Ria Norsan Lantik 26 Pejabat Pimpinan Tinggi Pratama Kalbar
KATAKALBAR – Gubernur Kalimantan Barat Ria Norsan resmi melantik 26 Pejabat Pimpinan Tinggi Pratama di lingkungan Pemerintah Provinsi Kalimantan Barat pada Jumat, 5 Desember 2025. Pelantikan tersebut menjadi bagian dari upaya penyegaran birokrasi sekaligus penataan ulang struktur organisasi guna meningkatkan efektivitas pelayanan publik di daerah.
Pelantikan berlangsung dengan khidmat dan dihadiri oleh jajaran pejabat Pemerintah Provinsi Kalbar serta unsur terkait lainnya. Dalam sambutannya, Ria Norsan mengucapkan selamat kepada para pejabat yang baru saja mengucapkan sumpah jabatan, sekaligus mengingatkan besarnya tanggung jawab yang melekat pada jabatan tersebut.

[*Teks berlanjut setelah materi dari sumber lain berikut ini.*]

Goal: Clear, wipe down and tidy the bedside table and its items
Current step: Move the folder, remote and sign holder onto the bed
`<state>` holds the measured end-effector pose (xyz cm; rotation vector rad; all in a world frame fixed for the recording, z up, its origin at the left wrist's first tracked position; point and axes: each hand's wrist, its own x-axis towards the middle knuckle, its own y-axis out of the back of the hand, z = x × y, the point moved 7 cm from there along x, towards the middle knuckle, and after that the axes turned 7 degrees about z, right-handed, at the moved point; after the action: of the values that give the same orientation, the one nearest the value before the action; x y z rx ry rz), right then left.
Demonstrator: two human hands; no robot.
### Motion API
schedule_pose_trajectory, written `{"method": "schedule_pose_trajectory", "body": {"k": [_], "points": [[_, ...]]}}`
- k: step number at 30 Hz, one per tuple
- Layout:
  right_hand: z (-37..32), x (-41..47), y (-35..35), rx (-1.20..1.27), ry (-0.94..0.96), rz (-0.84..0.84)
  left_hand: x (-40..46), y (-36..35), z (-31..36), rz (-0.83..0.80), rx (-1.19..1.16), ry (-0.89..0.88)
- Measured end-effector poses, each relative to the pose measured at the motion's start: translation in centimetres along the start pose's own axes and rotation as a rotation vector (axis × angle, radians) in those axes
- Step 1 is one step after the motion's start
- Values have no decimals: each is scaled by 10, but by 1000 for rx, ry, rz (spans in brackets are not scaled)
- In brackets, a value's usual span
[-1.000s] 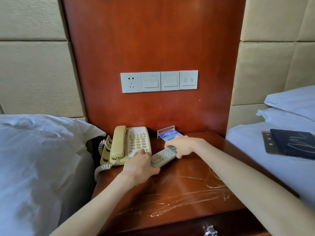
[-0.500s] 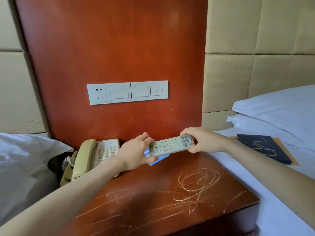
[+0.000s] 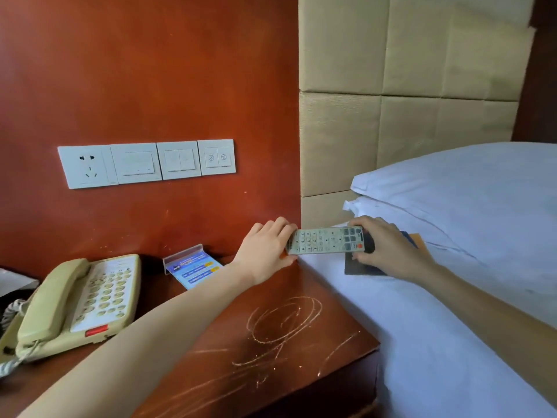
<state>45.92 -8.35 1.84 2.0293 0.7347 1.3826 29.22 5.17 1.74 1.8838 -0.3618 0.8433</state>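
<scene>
Both hands hold the remote [image 3: 327,239] by its ends, above the seam where the table [image 3: 271,342] meets the bed [image 3: 452,342]. The left hand [image 3: 265,251] pinches the number-pad end, fingers curled over the top edge and thumb below; the right hand [image 3: 388,248] grips the end with the red button, fingers wrapped round it. The remote's long axis runs left to right, nearly level, keys facing the camera. It hangs clear of the tabletop, with most of its length already over the sheet and just above a dark folder [image 3: 358,267] lying on the bed. The bed lies to the right, so the right hand is the nearer one to set it down there, probably on or beside the folder. The phone [image 3: 78,300] and the card stand [image 3: 193,267] remain on the table, well left of the hands.
</scene>
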Motion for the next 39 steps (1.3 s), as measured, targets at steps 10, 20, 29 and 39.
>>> {"method": "schedule_pose_trajectory", "body": {"k": [10, 20, 29, 39], "points": [[63, -18, 37, -117, -61, 190, 45, -31, 57, 84, -150, 15], [111, -32, 44, -68, -306, 123, 69, -85, 89, -43, -498, 147], [127, -43, 39, 44, -483, 27, 73, -122, 104, -157, -770, 329], [129, -43, 31, 266, -510, 66, 64, -129, 102, -167, -865, 395]]}}
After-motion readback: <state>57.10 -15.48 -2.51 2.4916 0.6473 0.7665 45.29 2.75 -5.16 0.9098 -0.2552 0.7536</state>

“Selamat kepada pejabat yang telah mengucapkan sumpah jabatan. Amanah ini harus dijalankan dengan penuh perhatian, komitmen, dan tanggung jawab,” kata Ria Norsan dalam pidato pelantikannya.
Gubernur menegaskan bahwa seluruh proses pelantikan dan penempatan pejabat telah dilakukan sesuai ketentuan perundang-undangan yang berlaku bagi Aparatur Sipil Negara. Mekanisme yang digunakan mencakup job fit guna memastikan kesesuaian kompetensi pejabat dengan jabatan yang diemban.
https://katakalbar.id/rakor-kebutuhan-pokok-perkuat-sinergi-pemerintah/
Ia menjelaskan, penetapan posisi jabatan dilakukan oleh Panitia Seleksi yang terdiri dari berbagai unsur, mulai dari perwakilan pemerintah, akademisi, hingga Badan Pengawasan Keuangan dan Pembangunan (BPKP). Hasil kerja panitia seleksi tersebut kemudian diajukan untuk memperoleh persetujuan teknis dari Badan Kepegawaian Negara (BKN).
“Kalau ditanya, ini sesuai aturan. Bukan karena suka atau tidak suka. Pansel bekerja profesional,” ujar Norsan.
Menurut Ria Norsan, para pejabat eselon II di lingkungan Pemprov Kalbar sejauh ini menunjukkan kinerja yang baik dan profesional. Namun demikian, mutasi dan rotasi jabatan tetap diperlukan sebagai bagian dari dinamika organisasi dan penyegaran birokrasi agar kinerja pemerintahan dapat terus ditingkatkan.
Gubernur juga menyampaikan bahwa evaluasi kinerja terhadap pejabat yang baru dilantik akan kembali dilakukan enam bulan mendatang. Evaluasi tersebut menjadi dasar untuk memastikan bahwa pejabat yang ditempatkan mampu menjalankan tugas dan fungsi organisasi secara optimal.
Pelantikan 26 pejabat pimpinan tinggi pratama ini diharapkan dapat memperkuat koordinasi lintas perangkat daerah serta mendorong percepatan pembangunan dan peningkatan kualitas pelayanan kepada masyarakat Kalimantan Barat.